Malgrado tutto, Francesca provava compassione per Dean. Non doveva essere facile sopportare quei problemi mentali né vivere con il cognato.

Forse Butch aveva esasperato di proposito Dean per trasformarlo in un serial killer? Oppure erano una coppia indissolubile, il braccio e la mente?

«Certo. Inviami tutta la documentazione per fax al mio ufficio.»

«Ti mando subito tutto, insieme ai miei appunti.»

«Grazie, papà. Mi sei stato di grande aiuto.»

Francesca non era ancora sicura di cosa fare delle informazioni che suo padre aveva scovato, se usarle lei stessa per riprendere le indagini o passarle alla task force.

«Un’ultima cosa riguardo a Dean» disse lui.

Dal suo tono, Francesca capì che era importante.

«Sì?»

«Cinque anni fa lavorò per un breve periodo all’ufficio postale. Che io sappia, è l’unico vero impiego che abbia mai avuto. Forse i genitori conoscevano qualcuno che ha fatto loro il favore di assumerlo in prova chissà. Comunque non durò. Mentre era all’ufficio postale intrecciò una relazione con una collega che aveva quindici anni più di lui. Si chiamava Sherrilyn Gators.»

«Relazione in senso sentimentale?»

«Erano amanti, sì. La loro storia non durò più di qualche mese ma Dean faceva sul serio, tanto che voleva sposarla. Però Sherrilyn aveva già tre figli e il maggiore, un certo Neal, aveva pochi anni meno di Dean e si oppose strenuamente alle nozze. Cominciò a informarsi su Dean perché non lo vedeva di buon occhio come patrigno. Quando scoprì che Dean aveva dei gravi problemi mentali convinse la madre a porre fine alla relazione.»

«E come reagì Dean?»

«Come immagini. Ne fu distrutto, non riusciva a rassegnarsi e per mesi continuò a perseguitarla. Si appostava per ore davanti alla casa di Sherrilyn, le lasciava dei piccoli doni o dei fiori nell’auto o davanti alla porta, la chiamava in continuazione, la seguiva e si presentava all’ufficio postale.»

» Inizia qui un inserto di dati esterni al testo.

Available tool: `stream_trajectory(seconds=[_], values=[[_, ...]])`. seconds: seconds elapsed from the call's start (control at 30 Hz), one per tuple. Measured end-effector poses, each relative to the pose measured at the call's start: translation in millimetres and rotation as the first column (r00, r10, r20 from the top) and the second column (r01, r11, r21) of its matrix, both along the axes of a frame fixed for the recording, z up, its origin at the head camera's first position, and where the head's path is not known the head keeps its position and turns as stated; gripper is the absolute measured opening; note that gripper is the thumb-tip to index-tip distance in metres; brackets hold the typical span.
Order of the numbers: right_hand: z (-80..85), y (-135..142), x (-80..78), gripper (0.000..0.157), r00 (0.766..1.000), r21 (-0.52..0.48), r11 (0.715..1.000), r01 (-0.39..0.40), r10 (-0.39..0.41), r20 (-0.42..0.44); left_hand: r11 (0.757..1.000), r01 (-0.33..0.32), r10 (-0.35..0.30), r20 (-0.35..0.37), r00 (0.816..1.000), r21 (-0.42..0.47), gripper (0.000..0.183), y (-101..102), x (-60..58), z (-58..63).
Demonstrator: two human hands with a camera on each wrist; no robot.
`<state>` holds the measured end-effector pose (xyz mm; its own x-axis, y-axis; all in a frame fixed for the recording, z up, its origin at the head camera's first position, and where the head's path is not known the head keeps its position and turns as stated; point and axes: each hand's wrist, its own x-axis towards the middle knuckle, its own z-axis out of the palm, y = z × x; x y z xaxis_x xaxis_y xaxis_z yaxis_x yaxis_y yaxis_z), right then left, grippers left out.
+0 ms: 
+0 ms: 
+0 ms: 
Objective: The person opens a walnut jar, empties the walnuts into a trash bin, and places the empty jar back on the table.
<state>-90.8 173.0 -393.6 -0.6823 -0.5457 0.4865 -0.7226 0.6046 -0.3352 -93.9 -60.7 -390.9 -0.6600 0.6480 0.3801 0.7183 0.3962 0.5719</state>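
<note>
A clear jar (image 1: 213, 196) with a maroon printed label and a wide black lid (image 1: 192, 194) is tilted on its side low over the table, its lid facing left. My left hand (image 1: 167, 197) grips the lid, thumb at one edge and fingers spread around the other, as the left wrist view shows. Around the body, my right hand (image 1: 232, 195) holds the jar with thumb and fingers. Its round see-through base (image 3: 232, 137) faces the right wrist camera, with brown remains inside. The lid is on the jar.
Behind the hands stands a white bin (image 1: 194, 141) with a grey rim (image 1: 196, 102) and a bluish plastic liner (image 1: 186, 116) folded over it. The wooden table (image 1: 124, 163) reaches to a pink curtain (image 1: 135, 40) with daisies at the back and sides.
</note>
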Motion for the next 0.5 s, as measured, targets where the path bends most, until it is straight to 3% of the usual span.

«In pratica diventò uno stalker.»

«Praticamente sì, e questo suo atteggiamento morboso gli costò il posto di lavoro. Lei ottenne un ordine restrittivo contro di lui, tuttavia Dean si presentò a casa sua con dei fiori e una bottiglia di vino. Sherrilyn ebbe paura e, quando si rifiutò di farlo entrare, lui minacciò di ucciderla. Le disse che sarebbe tornato da lei di notte e avrebbe ammazzato tutta la famiglia, perché poteva entrare e uscire da casa sua a suo piacimento in qualsiasi momento.»

Francesca s’irrigidì.

«La minacciò di morte?» ripetè esterrefatta.

«Sì.»

«Oddio! Dimmi che è ancora viva!»

«Nessuno lo sa. È scomparsa quattro anni fa.»